- Requirement -
Look through the data below and extract, unchanged, the lines from the one that contains "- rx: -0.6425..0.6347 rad" to the one that contains "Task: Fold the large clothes", both included.

- Provided data -
· · · ·

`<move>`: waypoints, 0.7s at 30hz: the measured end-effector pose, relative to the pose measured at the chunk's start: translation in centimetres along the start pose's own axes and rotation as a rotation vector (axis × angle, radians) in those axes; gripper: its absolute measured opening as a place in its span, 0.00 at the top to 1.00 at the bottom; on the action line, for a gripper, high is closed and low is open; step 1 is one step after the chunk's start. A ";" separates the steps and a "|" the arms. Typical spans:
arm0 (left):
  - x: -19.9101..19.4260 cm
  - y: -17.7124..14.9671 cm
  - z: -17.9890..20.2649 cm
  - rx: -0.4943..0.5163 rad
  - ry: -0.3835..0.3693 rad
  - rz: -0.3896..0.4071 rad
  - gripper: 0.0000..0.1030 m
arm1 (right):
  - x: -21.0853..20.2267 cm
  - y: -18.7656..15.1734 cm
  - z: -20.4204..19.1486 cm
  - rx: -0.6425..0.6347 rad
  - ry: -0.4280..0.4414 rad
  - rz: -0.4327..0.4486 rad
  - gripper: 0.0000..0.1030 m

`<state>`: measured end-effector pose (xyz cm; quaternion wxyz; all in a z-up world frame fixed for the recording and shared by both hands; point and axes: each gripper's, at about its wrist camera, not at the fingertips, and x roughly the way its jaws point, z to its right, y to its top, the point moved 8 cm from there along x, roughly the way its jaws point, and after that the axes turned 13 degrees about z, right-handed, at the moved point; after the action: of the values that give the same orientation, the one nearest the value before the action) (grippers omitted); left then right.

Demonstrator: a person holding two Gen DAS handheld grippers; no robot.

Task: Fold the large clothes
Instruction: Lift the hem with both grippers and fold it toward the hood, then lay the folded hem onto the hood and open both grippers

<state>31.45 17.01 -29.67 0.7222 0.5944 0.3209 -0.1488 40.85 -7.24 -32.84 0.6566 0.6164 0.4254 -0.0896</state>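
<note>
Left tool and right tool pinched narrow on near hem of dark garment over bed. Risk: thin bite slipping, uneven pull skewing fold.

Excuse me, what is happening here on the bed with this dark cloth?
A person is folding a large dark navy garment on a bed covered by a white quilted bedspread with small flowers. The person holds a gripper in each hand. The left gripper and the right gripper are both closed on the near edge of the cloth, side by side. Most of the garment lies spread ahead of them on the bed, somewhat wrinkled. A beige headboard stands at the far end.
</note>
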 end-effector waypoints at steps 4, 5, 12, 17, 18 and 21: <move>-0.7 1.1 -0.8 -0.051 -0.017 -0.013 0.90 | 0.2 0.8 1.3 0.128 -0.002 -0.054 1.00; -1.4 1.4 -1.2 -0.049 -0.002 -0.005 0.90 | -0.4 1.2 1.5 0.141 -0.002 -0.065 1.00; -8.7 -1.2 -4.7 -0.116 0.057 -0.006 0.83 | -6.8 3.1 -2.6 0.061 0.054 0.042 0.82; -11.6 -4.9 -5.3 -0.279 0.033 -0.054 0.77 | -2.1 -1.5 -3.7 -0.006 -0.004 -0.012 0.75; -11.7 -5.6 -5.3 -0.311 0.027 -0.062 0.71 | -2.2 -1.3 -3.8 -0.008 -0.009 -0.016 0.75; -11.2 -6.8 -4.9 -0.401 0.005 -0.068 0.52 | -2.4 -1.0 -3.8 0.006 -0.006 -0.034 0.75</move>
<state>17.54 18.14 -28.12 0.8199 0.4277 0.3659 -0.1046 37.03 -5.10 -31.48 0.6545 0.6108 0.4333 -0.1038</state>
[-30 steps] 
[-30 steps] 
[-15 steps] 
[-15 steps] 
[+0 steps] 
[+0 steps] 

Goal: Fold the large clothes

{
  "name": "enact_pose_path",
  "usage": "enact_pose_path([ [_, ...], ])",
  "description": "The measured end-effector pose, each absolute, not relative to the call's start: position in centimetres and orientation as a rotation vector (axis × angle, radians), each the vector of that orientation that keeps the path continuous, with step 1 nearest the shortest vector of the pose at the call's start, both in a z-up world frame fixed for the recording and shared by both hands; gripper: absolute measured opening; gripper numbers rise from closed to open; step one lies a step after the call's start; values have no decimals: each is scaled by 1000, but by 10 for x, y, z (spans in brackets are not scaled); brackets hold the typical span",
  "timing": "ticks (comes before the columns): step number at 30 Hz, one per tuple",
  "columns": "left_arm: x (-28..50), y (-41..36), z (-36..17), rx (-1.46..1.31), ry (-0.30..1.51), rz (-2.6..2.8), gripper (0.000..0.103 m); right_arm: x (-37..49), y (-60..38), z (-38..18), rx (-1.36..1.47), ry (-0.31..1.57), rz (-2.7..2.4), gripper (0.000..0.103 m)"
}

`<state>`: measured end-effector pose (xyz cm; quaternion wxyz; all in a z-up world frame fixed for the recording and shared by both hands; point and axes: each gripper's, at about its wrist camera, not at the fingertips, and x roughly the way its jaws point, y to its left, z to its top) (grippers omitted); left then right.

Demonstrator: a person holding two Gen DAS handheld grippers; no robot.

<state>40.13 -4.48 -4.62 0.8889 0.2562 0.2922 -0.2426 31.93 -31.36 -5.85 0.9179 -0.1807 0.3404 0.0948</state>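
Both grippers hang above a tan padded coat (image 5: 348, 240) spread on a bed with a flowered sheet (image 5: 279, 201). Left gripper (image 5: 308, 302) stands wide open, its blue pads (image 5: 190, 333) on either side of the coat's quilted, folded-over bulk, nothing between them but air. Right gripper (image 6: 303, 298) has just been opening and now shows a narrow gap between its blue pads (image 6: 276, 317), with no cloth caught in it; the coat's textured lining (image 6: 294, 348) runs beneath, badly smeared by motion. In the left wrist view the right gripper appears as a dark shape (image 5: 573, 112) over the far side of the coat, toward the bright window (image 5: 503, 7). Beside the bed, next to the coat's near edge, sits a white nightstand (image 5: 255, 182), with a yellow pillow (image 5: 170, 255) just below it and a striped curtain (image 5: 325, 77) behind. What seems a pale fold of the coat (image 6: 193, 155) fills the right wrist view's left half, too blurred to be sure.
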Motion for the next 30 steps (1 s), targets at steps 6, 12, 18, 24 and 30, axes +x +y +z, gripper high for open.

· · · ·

- Solved problem -
  - rx: -0.6425..0.6347 rad
  - ry: -0.4280..0.4414 rad
  - rz: -0.4327..0.4486 rad
  - gripper: 0.0000..0.1030 m

`<state>`: measured end-effector pose (xyz cm; quaternion wxyz; all in a z-up world frame fixed for the recording and shared by both hands; point and axes: each gripper's, at about its wrist camera, not at the fingertips, and x roughly the way its jaws point, z to its right, y to its top, the point moved 8 cm from there along x, roughly the way its jaws point, and after that the axes turned 13 degrees about z, right-handed, at the moved point; after the action: of the values that give the same orientation, the one nearest the value before the action) (grippers omitted); left then right.

Demonstrator: a person holding two Gen DAS handheld grippers; no robot.

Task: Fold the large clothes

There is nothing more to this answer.